Ada enam unicorn di Indonesia yakni Tokopedia, Traveloka, Bukalapak, OVO, J&T Express, dan Online Pajak. Selain itu, satu decacorn, Gojek. Ini dinilai menjadi alasan raksasa teknologi membangun pusat data (data center) dan menyediakan solusi komputasi awan (cloud) di Tanah Air.
Perusahaan teknologi asal Amerika Serikat (AS) Cisco dan Boston Consulting Group (BCG) menjelaskan, banyaknya unicorn serta tingginya pengeluaran teknologi informasi (IT) dari perusahaan di Indonesia menjadi peluang.
President Cisco ASEAN Naveen Menon mengatakan, Indonesia merupakan negara yang menghasilkan banyak startup. Selain itu, “ada banyak unicorn dan superapp seperti Tokopedia dan Gojek. Mereka menghasilkan banyak data," kata dia dalam konferensi pers virtual, Selasa (24/8).
Unicorn dan startup pada umumnya menghasilkan banyak data, karena layanannya digunakan oleh pelanggan setiap hari. "Jadi ini berpotensi mendukung pengembangan cloud," katanya.
Selain itu, ekonomi digital di Nusantara dinilai besar. "Indonesia merupakan pasar terbesar untuk layanan public cloud di Asia Tenggara pada 2024," kata Managing Director and Partner BCG Prasanna Santhanam.

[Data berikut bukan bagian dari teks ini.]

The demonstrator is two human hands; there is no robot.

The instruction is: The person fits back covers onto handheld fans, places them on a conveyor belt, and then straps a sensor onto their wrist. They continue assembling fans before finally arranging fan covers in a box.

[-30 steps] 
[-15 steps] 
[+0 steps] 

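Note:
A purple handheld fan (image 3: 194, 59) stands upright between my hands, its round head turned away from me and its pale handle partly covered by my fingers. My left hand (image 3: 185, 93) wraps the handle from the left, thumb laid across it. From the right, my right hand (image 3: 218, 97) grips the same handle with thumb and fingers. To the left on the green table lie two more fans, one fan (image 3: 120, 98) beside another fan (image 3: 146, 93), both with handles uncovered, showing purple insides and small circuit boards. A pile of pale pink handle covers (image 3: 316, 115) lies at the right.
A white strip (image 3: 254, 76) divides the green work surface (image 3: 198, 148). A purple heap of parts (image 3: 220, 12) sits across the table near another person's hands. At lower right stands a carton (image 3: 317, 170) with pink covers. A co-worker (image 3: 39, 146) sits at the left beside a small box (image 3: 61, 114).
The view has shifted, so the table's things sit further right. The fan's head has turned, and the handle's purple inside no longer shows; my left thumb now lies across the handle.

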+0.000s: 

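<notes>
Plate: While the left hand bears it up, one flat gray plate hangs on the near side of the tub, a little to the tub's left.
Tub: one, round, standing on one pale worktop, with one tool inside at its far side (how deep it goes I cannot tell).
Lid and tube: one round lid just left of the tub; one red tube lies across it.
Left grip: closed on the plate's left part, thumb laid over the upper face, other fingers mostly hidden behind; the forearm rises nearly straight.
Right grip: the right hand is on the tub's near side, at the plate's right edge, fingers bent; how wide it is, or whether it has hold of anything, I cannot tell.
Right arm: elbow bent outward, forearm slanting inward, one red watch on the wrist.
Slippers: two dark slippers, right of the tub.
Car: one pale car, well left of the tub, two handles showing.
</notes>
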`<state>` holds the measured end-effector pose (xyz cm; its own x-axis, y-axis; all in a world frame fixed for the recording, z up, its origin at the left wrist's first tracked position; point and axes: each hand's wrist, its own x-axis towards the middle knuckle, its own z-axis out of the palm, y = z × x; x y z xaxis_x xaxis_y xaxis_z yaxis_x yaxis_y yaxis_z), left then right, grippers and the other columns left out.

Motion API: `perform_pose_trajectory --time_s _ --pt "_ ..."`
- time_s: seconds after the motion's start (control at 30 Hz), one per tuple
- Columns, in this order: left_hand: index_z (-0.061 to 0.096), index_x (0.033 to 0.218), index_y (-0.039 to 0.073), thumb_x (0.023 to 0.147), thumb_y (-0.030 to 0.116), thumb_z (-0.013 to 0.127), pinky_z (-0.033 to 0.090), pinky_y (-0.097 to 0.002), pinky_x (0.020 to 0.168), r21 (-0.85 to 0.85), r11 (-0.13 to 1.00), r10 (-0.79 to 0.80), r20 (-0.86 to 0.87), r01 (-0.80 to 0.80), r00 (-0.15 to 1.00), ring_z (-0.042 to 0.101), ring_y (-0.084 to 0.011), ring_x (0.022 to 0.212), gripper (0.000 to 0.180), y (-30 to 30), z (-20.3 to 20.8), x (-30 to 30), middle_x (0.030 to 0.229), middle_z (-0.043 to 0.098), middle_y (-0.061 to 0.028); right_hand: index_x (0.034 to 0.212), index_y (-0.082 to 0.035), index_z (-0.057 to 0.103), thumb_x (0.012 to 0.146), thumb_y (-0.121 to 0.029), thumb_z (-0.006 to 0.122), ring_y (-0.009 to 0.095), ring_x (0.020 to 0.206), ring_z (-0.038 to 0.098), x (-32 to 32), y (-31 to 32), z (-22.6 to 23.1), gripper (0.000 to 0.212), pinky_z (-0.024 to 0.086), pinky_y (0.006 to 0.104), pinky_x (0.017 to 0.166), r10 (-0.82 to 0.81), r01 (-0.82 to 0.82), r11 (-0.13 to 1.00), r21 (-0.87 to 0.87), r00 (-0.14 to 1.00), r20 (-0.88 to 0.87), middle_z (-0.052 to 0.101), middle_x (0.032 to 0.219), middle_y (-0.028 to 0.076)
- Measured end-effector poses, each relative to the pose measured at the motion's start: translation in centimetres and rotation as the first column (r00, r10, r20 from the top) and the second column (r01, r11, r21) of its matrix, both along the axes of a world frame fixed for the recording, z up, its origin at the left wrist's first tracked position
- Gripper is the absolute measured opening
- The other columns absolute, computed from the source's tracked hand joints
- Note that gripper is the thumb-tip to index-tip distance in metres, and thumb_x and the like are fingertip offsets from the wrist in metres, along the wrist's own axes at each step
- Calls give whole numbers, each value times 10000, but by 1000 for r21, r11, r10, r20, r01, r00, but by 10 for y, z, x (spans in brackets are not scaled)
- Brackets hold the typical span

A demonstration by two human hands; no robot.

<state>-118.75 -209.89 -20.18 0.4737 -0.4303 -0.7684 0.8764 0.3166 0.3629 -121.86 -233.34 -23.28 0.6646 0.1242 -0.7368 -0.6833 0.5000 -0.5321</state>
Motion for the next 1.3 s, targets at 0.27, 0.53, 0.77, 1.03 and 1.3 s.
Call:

Berdasarkan laporan berjudul The Future of Cloud in Asia Pacific dari Cisco dan BCG, pengeluaran infrastruktur informasi dan teknologi (IT), serta public cloud Indonesia merupakan yang terbesar di Asia Tenggara.
Pertumbuhan majemuk tahunan alias compound annual growth rate (CAGR) pengeluaran perusahaan di Indonesia untuk IT 13% selama 2020 - 2024. Sedangkan di Malaysia 10% dan Singapura 8%.
Sedangkan CAGR pengeluaran layanan public cloud di Indonesia 25%. Lebih tinggi dibandingkan Malaysia 23% dan Singapura 20%.
"Layanan public cloud di Indonesia berkembang sangat pesat. Ini menjadi pasar yang sangat menarik," kata Prasanna.
Namun, Global Chief Economist, the Economist Intelligence Unit (EIU) Simon Baptist mengatakan ada sejumlah tantangan yang mesti dihadapi jika menyasar pasar Indonesia. “Yakni regulasi data," ujarnya.
Ia menilai, investasi infrastruktur data atau cloud di Indonesia akan besar jika didukung regulasi. Sedangkan pemerintah dan DPR masih mengkaji Rancangan Undang-undang Pelindungan Data Pribadi (RUU PDP).
Meski begitu, raksasa teknologi berbondong-bondong datang ke Indonesia untuk membangun pusat data dan menyediakan cloud. Mereka di antaranya Alibaba Cloud, Google Cloud, Amazon Web Services (AWS), Microsoft hingga Tencent.
Sebelumnya, Menteri Koordinator Bidang Kemaritiman dan Investasi Luhut Binsar Pandjaitan menyebut bahwa Google Cloud meminta Indonesia untuk menjadi hub pusat data di Asia.
"Saya berbicara dengan Google Cloud. Mereka akan minta Indonesia menjadi hub Google Cloud di Asia. Saya kira ini permintaan yang sangat wajar," kata Luhut dalam webinar bertema ‘Gerakan Nasional Bangga Buatan Indonesia (BBI)’, Juni tahun lalu (23/6/2020).
Katadata.co.id mengonfirmasi hal itu kepada CEO Google Cloud Thomas Kurian. Ia enggan berkomentar. Namun, dia menjelaskan bahwa pasar Indonesia memang potensial.
"Itu karena (hal-hal) yang menjanjikan di Indonesia dan ekonomi digital yang kami lihat berkembang pesat, kami menyediakan infrastruktur digital untuk menyatukan antarpulau," kata Kurian saat round table VIP Next On Air, Juli tahun lalu (16/7/2020).
Sedangkan Country Director Google Cloud Indonesia Megawaty Khie mengatakan, Indonesia merupakan pasar strategis. "Keberadaan unicorn artinya banyak pelanggan yang dilayani,” kata dia saat konferensi pers virtual, tahun lalu (24/6/2020).